High incidence of occult leptomeningeal disease detected by flow cytometry in newly diagnosed aggressive B-cell lymphomas at risk for central nervous system involvement: the role of flow cytometry versus cytologyWe assessed the cerebrospinal fluid (CSF) by flow cytometry and cytology in 51 newly diagnosed and 9 treated aggressive B-cell lymphomas at risk for central nervous system (CNS) involvement to examine the utility of flow cytometry, incidence of CSF disease, and clinical surrogates of CNS spread. Multicolor flow cytometry using multiple antibody panels for light chains and B- and T-cell antigens identified neoplastic clones that constituted as little as 0.2% of total CSF lymphocytes.

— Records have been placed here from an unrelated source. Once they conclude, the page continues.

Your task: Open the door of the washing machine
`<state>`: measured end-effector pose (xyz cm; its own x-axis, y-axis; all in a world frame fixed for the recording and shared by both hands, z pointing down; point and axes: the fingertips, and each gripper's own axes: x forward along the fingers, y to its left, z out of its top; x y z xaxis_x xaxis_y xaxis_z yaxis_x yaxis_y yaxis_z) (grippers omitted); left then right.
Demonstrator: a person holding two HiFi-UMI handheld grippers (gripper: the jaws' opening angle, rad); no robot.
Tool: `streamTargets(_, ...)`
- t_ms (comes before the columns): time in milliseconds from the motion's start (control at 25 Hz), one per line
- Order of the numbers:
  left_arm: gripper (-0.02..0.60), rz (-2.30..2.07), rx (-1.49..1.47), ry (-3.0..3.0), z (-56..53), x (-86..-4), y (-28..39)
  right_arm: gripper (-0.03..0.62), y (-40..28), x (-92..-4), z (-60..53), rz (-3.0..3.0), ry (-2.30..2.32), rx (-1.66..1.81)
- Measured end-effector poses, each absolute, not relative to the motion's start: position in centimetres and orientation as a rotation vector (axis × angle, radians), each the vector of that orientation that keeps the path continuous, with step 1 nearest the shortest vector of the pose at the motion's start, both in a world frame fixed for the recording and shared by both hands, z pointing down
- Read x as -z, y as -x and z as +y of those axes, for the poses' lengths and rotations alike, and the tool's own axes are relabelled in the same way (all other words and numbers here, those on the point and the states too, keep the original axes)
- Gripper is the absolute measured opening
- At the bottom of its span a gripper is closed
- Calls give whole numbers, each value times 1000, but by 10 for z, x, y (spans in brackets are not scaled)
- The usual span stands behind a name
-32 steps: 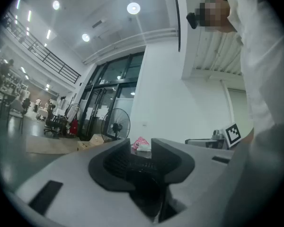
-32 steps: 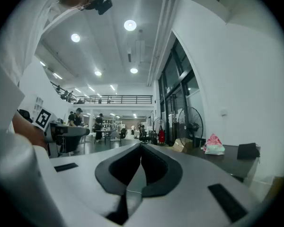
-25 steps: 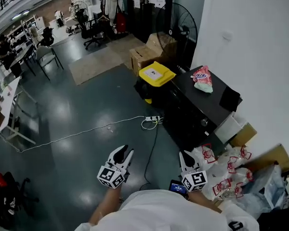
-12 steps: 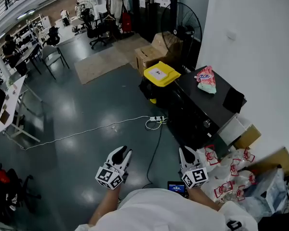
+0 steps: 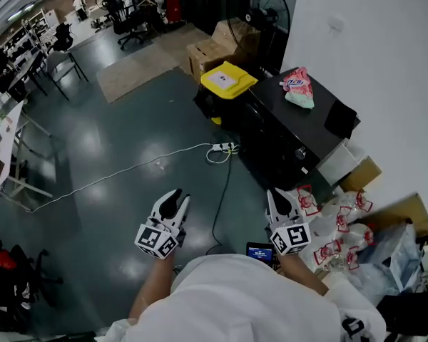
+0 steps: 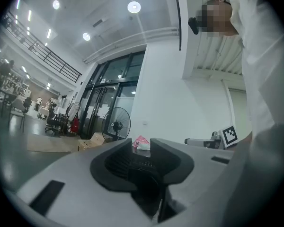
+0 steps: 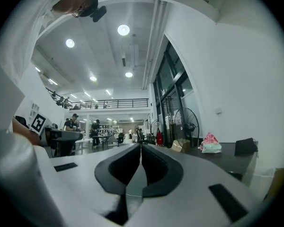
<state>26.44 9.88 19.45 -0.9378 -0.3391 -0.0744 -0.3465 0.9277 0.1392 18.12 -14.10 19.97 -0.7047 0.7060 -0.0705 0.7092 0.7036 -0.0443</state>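
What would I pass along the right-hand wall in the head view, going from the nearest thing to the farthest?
White plastic bags → low black cabinet → yellow-lidded bin → cardboard boxes.

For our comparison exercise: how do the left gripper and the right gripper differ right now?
The left gripper has its jaws apart, empty, and they have just been closing; the right gripper's are shut. The left gripper is over the grey floor, the right gripper beside the plastic bags. Both carry a marker cube.
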Motion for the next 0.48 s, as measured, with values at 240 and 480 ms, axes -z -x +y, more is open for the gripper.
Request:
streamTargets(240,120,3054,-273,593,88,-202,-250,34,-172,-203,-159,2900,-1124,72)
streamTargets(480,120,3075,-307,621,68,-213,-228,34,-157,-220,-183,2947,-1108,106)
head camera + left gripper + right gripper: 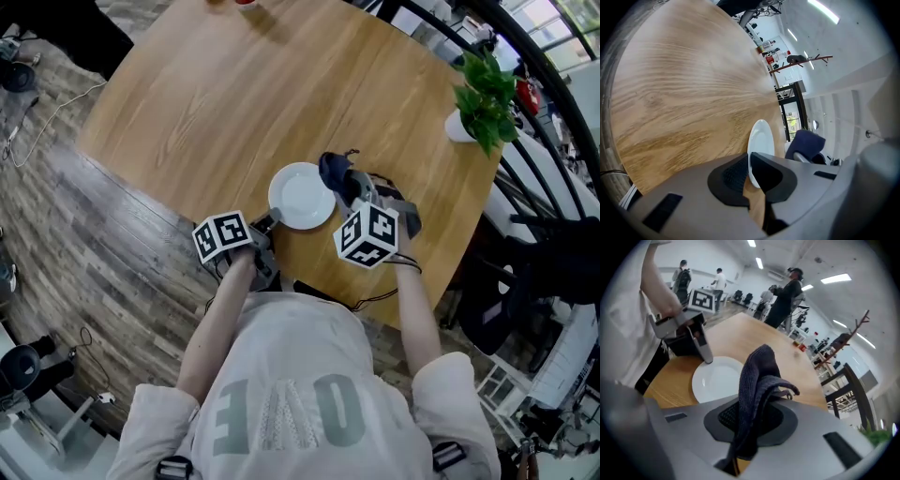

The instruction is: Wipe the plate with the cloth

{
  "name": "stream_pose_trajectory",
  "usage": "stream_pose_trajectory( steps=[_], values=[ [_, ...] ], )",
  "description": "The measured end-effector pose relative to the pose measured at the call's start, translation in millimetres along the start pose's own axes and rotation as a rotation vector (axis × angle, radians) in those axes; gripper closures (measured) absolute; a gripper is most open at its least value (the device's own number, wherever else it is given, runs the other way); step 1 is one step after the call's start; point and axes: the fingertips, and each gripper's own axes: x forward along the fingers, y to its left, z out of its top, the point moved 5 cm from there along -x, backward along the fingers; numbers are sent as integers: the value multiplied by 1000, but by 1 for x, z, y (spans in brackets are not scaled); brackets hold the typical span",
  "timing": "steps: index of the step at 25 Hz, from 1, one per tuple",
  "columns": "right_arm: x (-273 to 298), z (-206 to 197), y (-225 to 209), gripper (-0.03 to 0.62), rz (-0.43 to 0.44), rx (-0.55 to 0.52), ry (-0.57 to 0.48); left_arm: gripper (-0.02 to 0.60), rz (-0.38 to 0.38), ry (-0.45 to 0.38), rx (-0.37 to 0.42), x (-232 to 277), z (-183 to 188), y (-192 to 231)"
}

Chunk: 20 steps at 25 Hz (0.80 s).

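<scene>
A small white plate (302,195) lies on the round wooden table (216,103) near its front edge. My left gripper (267,222) is shut on the plate's near-left rim; in the left gripper view the rim (761,136) runs thin between the two pads (736,174). My right gripper (354,192) hovers just right of the plate, shut on a dark blue cloth (337,172). In the right gripper view the cloth (757,385) stands up out of the jaws and droops over them, with the plate (717,379) beyond and the left gripper (696,341) at its far rim.
A potted green plant (483,94) stands at the table's right edge. A small red thing (246,3) sits at the far edge. Dark chairs (553,253) crowd the right side. Several people (785,291) stand farther off across the room.
</scene>
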Motion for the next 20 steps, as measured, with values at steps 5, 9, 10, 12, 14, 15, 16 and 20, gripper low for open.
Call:
stream_pose_trajectory(
  steps=[5,9,10,12,14,15,16,20],
  values=[
    [43,3,17,536,96,-169,89,555,-12,-6,-9,0,0,0],
    [61,6,21,534,94,-258,130,555,-22,-8,-11,0,0,1],
    [63,6,21,536,92,-270,137,555,-23,-10,-13,0,1,1],
    [65,5,24,536,91,-285,146,557,-25,-16,-16,1,1,0],
    [64,4,29,536,93,-298,157,557,-26,-23,-19,1,1,0],
    [62,4,31,536,98,-306,165,557,-26,-26,-21,1,1,0],
    [59,5,35,536,107,-312,175,557,-26,-30,-24,1,1,0],
    [46,3,55,536,155,-313,201,557,-26,-45,-31,0,1,0]
  ],
)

Among 51 newly diagnosed patients, 11 (22%) had occult CSF involvement. All 11 were detected by flow cytometry but only 1 by cytology (P = .002). Among 9 treated patients, CSF involvement was detected by flow cytometry alone in 2 and also by cytology in 1 case. CSF chemistry and cell counts were similar in patients with and without CSF lymphoma. Only the number of extranodal sites was associated with occult CSF lymphoma in newly diagnosed patients by univariate (P = .006) or logistic regression analysis (P = .012). We hypothesize that the biologic phenotype associated with colonization of extranodal sites leads to CNS spread, possibly related to the microenvironment. Patients at risk for CNS spread should undergo staging CSF evaluation by flow cytometry.